Nikita the Spider

Nikita's Statistics Explained

Total resources found
This a count of the unique URLs on your site that Nikita visited and found present (i.e. returned an HTTP status code of 200).

Note that if you're in the unusual situation where the option to check parameterized links is on but the option to visit parameterized URLs is off, then then checked links will not be included in this count.

Total pages
This a count of all the (X)HTML pages on your site. More specifically, it is a count of the unique URLs on your site that Nikita visited and which returned (a) an HTTP status code of 200 and (b) an (X)HTML media type.
Total readable pages
This is the total page count minus the number of pages that Nikita was unable to decode using the page's explicit or implied encoding (character set). It's bad news if this is less than the total pages.

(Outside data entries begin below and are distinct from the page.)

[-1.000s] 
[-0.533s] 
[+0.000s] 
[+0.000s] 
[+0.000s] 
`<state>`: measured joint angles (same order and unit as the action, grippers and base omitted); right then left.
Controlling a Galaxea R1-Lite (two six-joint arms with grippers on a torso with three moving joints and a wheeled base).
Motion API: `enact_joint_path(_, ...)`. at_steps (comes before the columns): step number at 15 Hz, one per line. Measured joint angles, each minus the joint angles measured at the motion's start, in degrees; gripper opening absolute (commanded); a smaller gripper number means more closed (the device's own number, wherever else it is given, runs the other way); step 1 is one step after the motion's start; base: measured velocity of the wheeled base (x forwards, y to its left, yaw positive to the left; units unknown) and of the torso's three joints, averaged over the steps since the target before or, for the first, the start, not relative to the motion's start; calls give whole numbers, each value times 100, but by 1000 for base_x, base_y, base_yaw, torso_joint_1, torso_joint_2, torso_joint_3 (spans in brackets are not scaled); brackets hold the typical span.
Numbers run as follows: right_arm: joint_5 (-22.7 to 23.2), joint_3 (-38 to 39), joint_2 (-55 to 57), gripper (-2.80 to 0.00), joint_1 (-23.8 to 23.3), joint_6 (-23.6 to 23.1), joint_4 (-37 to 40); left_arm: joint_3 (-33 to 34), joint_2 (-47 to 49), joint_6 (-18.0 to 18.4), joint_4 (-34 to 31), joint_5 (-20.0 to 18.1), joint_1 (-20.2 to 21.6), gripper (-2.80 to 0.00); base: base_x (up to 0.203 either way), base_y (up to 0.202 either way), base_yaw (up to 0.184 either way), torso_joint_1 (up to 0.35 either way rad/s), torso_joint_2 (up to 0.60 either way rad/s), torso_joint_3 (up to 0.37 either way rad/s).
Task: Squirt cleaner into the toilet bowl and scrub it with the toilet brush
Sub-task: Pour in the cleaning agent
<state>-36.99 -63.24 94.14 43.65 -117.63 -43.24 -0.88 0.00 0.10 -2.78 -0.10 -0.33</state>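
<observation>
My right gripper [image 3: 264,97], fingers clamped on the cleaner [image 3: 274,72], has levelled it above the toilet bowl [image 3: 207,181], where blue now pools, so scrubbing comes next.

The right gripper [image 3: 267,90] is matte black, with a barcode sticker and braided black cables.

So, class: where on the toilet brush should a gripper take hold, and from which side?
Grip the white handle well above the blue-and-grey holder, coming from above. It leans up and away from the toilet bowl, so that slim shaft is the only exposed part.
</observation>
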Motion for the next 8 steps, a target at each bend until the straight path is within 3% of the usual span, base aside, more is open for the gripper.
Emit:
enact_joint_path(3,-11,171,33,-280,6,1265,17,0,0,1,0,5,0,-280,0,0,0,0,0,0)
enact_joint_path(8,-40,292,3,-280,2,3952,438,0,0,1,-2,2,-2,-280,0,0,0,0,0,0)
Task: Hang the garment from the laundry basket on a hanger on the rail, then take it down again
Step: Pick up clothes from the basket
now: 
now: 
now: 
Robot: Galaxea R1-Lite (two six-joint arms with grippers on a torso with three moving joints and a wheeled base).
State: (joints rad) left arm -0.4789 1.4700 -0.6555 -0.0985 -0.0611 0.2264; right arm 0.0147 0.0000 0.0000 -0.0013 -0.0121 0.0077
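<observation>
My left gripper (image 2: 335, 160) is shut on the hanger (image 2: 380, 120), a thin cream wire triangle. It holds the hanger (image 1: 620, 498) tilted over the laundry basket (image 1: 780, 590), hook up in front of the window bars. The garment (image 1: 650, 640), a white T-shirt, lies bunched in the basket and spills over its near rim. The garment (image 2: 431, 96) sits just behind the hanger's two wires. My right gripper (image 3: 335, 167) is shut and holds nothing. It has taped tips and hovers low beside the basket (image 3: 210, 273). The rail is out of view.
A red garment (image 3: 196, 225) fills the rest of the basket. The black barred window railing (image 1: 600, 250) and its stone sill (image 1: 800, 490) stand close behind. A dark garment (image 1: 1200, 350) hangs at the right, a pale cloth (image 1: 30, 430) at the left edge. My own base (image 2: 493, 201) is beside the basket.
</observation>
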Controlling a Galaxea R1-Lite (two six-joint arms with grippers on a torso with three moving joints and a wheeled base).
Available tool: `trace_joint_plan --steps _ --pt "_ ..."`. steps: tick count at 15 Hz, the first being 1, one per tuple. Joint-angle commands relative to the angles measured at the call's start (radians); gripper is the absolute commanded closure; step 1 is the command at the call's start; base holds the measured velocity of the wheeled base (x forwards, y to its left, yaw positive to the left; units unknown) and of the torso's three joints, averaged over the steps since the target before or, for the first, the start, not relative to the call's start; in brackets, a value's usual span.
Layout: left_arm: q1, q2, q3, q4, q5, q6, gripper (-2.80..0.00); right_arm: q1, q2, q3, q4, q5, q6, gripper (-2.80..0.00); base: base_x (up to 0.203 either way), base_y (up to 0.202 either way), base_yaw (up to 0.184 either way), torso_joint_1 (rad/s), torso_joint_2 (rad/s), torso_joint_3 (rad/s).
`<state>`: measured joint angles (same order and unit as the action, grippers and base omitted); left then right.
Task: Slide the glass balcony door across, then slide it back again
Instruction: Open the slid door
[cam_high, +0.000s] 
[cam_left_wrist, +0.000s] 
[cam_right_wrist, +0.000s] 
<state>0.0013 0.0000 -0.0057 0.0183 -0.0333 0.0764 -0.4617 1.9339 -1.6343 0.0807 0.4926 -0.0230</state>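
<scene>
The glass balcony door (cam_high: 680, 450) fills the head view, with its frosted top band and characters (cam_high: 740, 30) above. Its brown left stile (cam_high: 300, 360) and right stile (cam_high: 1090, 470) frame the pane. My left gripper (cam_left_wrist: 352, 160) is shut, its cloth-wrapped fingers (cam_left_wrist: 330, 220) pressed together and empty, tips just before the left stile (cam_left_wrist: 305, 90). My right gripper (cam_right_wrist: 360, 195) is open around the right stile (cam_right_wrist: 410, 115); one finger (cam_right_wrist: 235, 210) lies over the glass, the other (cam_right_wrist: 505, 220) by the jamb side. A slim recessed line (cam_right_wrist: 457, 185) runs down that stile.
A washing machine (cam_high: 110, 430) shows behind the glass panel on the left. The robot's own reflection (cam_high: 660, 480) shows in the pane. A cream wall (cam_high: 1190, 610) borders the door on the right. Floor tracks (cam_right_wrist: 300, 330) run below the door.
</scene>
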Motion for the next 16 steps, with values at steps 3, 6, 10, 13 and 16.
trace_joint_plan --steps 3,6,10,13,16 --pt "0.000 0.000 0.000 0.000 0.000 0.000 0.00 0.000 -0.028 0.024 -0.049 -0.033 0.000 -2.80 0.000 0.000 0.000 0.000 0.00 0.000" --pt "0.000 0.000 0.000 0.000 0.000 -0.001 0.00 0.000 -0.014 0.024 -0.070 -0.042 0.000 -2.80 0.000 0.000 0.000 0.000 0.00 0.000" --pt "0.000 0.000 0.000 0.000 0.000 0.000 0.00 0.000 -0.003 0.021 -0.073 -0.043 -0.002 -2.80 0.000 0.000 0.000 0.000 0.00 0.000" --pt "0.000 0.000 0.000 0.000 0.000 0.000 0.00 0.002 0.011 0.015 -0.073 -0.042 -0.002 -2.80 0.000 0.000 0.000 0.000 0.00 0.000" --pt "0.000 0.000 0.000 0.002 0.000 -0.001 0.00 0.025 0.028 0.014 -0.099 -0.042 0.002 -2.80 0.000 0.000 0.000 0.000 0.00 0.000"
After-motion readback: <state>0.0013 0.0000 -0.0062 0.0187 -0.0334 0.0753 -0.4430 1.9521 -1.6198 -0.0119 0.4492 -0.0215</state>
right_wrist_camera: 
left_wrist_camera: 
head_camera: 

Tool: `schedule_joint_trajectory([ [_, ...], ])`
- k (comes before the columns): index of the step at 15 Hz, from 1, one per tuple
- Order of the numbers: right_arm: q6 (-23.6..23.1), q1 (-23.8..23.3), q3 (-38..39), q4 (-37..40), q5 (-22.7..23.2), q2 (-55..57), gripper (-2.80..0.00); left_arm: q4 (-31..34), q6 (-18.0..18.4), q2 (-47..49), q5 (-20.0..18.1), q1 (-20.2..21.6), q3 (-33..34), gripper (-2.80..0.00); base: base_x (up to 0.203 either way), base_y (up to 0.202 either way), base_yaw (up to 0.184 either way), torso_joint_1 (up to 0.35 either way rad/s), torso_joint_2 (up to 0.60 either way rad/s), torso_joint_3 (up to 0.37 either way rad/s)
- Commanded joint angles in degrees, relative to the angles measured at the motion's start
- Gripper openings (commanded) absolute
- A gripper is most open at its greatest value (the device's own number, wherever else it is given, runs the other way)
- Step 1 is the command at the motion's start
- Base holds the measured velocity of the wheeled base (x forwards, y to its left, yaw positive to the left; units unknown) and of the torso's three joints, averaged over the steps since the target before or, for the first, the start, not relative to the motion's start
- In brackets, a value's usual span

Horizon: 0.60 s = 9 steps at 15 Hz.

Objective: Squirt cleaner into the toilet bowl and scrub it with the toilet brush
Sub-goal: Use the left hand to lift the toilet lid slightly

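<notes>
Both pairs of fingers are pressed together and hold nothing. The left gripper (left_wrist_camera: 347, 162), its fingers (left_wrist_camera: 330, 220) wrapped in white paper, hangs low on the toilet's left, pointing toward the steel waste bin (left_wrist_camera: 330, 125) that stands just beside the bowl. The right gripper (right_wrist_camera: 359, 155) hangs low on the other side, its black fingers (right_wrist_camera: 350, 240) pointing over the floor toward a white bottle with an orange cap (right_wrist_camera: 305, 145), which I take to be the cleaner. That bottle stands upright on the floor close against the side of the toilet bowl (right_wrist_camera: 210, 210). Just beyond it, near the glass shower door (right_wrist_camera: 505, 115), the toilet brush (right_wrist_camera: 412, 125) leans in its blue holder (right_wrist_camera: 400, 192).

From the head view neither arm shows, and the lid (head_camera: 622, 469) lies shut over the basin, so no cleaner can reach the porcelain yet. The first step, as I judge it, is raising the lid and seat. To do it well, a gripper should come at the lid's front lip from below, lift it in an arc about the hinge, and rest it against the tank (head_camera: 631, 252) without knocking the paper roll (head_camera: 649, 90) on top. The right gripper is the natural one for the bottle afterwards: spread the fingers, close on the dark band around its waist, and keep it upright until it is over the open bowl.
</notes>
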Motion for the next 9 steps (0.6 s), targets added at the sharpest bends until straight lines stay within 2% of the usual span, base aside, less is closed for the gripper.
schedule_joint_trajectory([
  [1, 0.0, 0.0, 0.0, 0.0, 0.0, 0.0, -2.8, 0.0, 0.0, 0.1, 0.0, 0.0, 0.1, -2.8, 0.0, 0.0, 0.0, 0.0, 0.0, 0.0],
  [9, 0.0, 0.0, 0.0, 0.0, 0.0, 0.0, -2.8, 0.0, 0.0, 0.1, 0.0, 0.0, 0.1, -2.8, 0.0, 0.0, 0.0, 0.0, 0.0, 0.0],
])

Note that browsers are very good at handling miscoded pages; Nikita is much less forgiving. She makes no attempt to decode the page with any likely alternate encoding nor does she try to ignore troublesome characters. This may be frustrating but it is consistent with Nikita's goal of helping you to achieve strict conformance to standards. If Nikita can't understand it, there's a good chance some other user agents will fail on it too.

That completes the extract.